Life Lessons from My Kids, Part 2: How to Handle Heartbreak

Yesterday was unexpectedly emotional and I am typing this through eyes made puffy from plentiful tears and with a heart that is broken but bursting with love.

My almost-7-year-old daughter had her belt test for her mixed martial arts class. Both of my kids have been studying MMA for almost two years, and their coach is the best extracurricular instructor they have had in any activity they’ve tried. Yesterday my daughter earned her orange belt, and she is the top-ranked student in her level. She was also one of only two girls that tested yesterday. She has thrived under the coaching – and, more, the mentorship – of her teacher.

After the belt ceremony, the director of the MMA school gifted the coach with a beautiful samurai sword. And then he dropped the proverbial hammer: the sword was a goodbye gift, as the coach is leaving the school at the end of this year.

A boy sitting near me burst into tears. My eyes welled up as my heart sank into the padded floor of the studio. I looked at my daughter, whose face registered confusion, then shock, then devastation. She looked at me and we both let the tears fall.

That’s when my daughter’s heart broke for the first time.

And mine broke for her, and for my son too. The departure of their beloved coach is a profound loss for our family, and we will be feeling it for a long, long time.

We will be feeling it. Feeling it – not numbing it, not quashing it, not burying it, not running from it.

Feeling it. That is what we did yesterday afternoon. After more tears and hugs and pictures with their coach (pictures that make well up every time I look at them, because my sweet kids and their wonderful coach are trying so hard to smile but they are all crying) we promptly went out for ice cream. It helped a little, as ice cream does.
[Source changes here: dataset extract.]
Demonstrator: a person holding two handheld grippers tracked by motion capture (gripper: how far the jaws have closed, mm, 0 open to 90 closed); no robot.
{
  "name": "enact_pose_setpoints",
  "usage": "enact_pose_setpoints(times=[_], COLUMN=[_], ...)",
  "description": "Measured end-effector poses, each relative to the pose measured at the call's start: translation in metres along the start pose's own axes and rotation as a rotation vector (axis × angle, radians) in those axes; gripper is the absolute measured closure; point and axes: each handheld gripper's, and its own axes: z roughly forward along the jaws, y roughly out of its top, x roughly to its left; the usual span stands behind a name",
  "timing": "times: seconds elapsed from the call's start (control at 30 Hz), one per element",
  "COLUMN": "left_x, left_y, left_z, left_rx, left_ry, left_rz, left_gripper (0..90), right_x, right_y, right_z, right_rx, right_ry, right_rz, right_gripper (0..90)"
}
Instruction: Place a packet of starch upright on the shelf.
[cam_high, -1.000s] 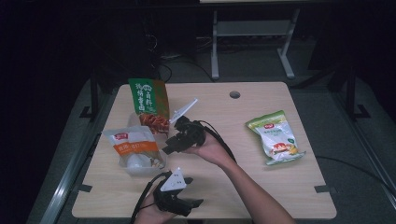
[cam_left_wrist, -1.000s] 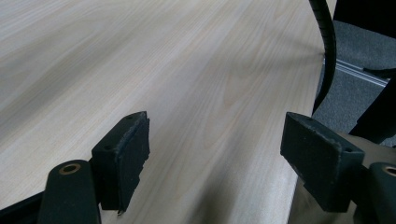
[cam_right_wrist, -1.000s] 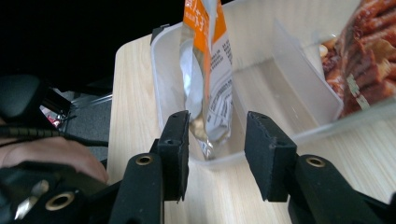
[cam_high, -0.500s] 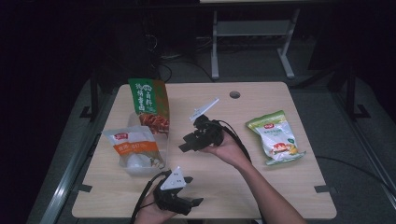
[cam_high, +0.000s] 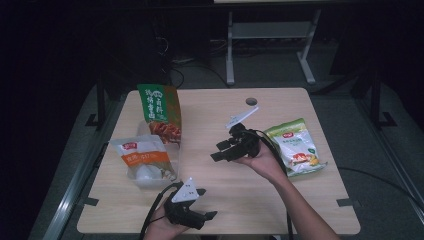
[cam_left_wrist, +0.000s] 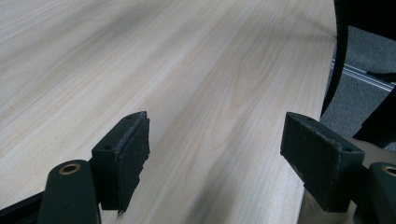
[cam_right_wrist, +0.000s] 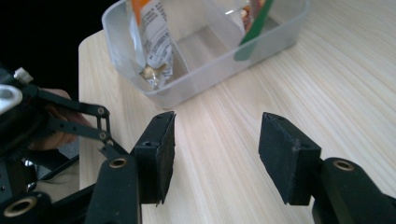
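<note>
High view, desk (cam_high: 300, 200): light wood-grain top, round cable hole near the far edge, dark floor around it.
Clear bin (cam_high: 150, 172): see-through plastic tub at the desk's left side; two snack bags stand in it. Right gripper view shows its wall (cam_right_wrist: 201, 70) just ahead of the fingers, a bare wood strip between.
Green bag (cam_high: 159, 111): upright at the bin's far end, leaning slightly, green top with red food print lower down.
White-orange bag (cam_high: 145, 160): at the bin's near end, tilted toward the viewer, white with an orange band.
Light-green bag (cam_high: 295, 147): flat on the desk at right, outside the bin, just beside the right hand.
Right gripper (cam_high: 222, 150): held above mid-desk, between bin and light-green bag, fingers pointing left toward the bin. Fingers have just been opening; now a medium gap, nothing between the pads (cam_right_wrist: 161, 149), only bare desk under them.
Left gripper (cam_high: 207, 216): at the near desk edge, low over the wood, fingers pointing right. In the left gripper view the pads (cam_left_wrist: 128, 149) stand wide apart, nothing held, bare desk between them, desk edge and grey floor at right.
Grey plates: one three-cornered plate on top of each gripper, cables trailing off toward the person.
</note>
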Motion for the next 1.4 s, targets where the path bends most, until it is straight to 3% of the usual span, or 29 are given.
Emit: enact_pose_setpoints(times=[0.63, 1.4], left_x=[0.002, 0.004], left_y=[0.000, 0.014], left_z=[0.006, 0.016], left_rx=[0.005, 0.002], left_ry=[0.001, 0.007], left_rz=[-0.008, -0.017], left_gripper=[23.5, 23.6], right_x=[-0.022, -0.047], right_y=[-0.041, -0.092], right_z=[-0.043, -0.085], right_rx=[-0.008, -0.016], right_ry=[-0.075, -0.167], right_rz=[0.085, 0.173], right_gripper=[40.0, 37.2])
At bedtime, my daughter asked me to lay down with her for a few minutes so we could snuggle and talk some more. And I hope I never forget what she said through her last tears of the day:

“I feel like my heart is getting bigger. Every time someone leaves my heart it cracks and grows bigger. And someone else will come in and fill it back up.”

When a heart breaks, it grows.

This is what happens when we allow ourselves to feel pure, true, profound sadness: growth. Space for more love to fill the void left in the wake of a broken heart.

I have spent so much of my life trying to numb sadness. Enough of that. I’m going to take a cue from my daughter and let new love in instead.